▸ **EXERCISE PROMPT**: Please give back, word for word, only the lines starting at the one containing "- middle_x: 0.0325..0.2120" and ending at the one containing "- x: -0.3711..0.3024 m" within the material below.
**********
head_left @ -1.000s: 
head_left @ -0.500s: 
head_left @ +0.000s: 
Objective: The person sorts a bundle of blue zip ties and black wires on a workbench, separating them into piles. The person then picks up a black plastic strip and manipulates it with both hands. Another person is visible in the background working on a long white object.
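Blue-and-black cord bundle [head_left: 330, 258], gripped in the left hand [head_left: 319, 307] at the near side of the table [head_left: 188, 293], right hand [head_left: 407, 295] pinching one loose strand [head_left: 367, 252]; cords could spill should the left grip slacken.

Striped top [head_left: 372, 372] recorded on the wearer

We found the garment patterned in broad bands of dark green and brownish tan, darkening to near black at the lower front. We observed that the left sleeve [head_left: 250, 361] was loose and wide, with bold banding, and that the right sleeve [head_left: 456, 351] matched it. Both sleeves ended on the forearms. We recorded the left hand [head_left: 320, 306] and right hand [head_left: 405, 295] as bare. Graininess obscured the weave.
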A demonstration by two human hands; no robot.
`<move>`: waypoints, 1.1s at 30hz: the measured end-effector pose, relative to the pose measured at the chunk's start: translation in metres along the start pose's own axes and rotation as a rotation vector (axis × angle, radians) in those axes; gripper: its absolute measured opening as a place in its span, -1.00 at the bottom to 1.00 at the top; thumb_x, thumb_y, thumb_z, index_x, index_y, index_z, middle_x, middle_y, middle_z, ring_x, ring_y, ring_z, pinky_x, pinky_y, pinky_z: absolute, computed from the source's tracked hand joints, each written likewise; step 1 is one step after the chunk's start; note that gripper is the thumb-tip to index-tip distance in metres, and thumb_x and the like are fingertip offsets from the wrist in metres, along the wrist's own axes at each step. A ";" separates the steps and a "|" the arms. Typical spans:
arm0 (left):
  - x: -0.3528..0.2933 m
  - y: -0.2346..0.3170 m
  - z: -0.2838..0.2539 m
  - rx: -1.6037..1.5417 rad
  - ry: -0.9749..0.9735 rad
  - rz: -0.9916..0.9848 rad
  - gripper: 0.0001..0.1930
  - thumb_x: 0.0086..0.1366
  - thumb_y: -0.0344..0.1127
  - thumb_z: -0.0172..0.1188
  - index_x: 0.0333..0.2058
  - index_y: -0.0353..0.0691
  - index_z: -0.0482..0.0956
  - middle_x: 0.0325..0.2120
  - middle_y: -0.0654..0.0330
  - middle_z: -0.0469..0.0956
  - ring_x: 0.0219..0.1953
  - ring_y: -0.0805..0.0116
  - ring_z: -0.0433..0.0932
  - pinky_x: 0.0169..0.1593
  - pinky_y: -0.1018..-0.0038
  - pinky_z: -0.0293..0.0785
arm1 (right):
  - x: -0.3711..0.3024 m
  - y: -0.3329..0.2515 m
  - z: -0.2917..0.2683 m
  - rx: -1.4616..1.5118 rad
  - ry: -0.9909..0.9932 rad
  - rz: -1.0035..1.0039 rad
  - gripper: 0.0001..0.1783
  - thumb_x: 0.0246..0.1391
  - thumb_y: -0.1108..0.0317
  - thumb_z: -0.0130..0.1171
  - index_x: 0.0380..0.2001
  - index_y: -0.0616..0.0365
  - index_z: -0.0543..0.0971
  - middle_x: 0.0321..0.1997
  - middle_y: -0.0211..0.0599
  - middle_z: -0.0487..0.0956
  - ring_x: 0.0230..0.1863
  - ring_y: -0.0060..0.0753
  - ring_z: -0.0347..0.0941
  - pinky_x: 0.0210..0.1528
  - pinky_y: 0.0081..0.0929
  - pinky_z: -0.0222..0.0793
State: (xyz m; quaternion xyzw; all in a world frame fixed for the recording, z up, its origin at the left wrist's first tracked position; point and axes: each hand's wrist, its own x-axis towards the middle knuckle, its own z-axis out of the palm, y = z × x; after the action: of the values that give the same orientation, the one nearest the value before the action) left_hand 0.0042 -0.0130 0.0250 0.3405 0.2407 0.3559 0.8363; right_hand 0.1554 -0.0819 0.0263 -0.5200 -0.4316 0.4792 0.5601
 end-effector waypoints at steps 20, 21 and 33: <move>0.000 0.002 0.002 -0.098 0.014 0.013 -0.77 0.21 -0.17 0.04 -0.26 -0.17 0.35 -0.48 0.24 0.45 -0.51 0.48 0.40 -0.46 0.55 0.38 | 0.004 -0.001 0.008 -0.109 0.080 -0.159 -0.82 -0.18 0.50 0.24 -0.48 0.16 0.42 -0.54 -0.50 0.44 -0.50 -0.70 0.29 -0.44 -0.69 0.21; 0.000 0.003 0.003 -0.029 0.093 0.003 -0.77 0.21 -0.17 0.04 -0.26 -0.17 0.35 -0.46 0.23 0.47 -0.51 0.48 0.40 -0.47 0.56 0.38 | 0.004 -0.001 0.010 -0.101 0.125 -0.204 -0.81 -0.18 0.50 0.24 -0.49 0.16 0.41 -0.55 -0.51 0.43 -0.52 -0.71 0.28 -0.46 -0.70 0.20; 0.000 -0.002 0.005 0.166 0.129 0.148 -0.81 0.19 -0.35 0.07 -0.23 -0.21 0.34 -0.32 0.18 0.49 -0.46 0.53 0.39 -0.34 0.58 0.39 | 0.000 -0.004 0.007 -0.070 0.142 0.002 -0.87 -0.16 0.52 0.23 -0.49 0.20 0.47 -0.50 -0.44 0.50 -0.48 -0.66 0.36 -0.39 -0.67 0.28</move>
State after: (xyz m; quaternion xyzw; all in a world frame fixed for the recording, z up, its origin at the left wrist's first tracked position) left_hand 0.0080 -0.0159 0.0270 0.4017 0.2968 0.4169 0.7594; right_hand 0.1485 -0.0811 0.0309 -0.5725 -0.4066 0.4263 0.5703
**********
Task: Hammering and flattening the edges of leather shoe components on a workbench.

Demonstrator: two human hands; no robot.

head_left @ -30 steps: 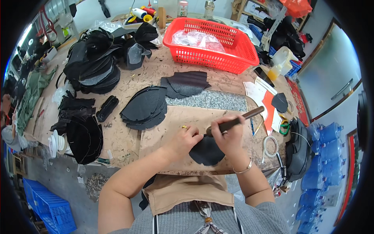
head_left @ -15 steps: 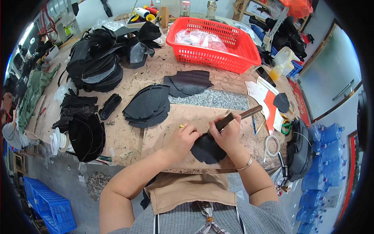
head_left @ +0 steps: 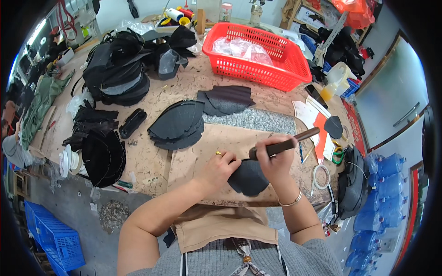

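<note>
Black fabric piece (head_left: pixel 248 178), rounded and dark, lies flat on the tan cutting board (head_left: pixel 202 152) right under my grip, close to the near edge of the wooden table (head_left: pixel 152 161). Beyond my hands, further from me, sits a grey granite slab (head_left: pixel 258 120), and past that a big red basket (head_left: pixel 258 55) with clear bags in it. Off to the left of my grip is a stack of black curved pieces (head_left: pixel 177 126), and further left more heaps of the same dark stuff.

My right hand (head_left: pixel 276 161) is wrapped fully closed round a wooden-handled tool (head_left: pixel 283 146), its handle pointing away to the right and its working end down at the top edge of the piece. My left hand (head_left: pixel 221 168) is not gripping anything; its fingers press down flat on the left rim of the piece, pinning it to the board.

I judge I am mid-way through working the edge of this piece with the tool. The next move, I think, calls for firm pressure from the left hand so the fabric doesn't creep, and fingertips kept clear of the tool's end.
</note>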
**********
▸ **TASK ANSWER**:
  - middle_x: 0.0325..0.2120
  - middle_y: -0.0654..0.0330
  - middle_z: -0.0469..0.0956
  - ring_x: 0.0219..0.1953
  - ring_y: -0.0805..0.0116
  - ring_z: -0.0433..0.0932
  - pinky_x: 0.0169..0.1593
  - pinky_y: -0.1018..-0.0038
  - pinky_z: -0.0293..0.0785
arm1 (right):
  - x: -0.3711..0.3024 m

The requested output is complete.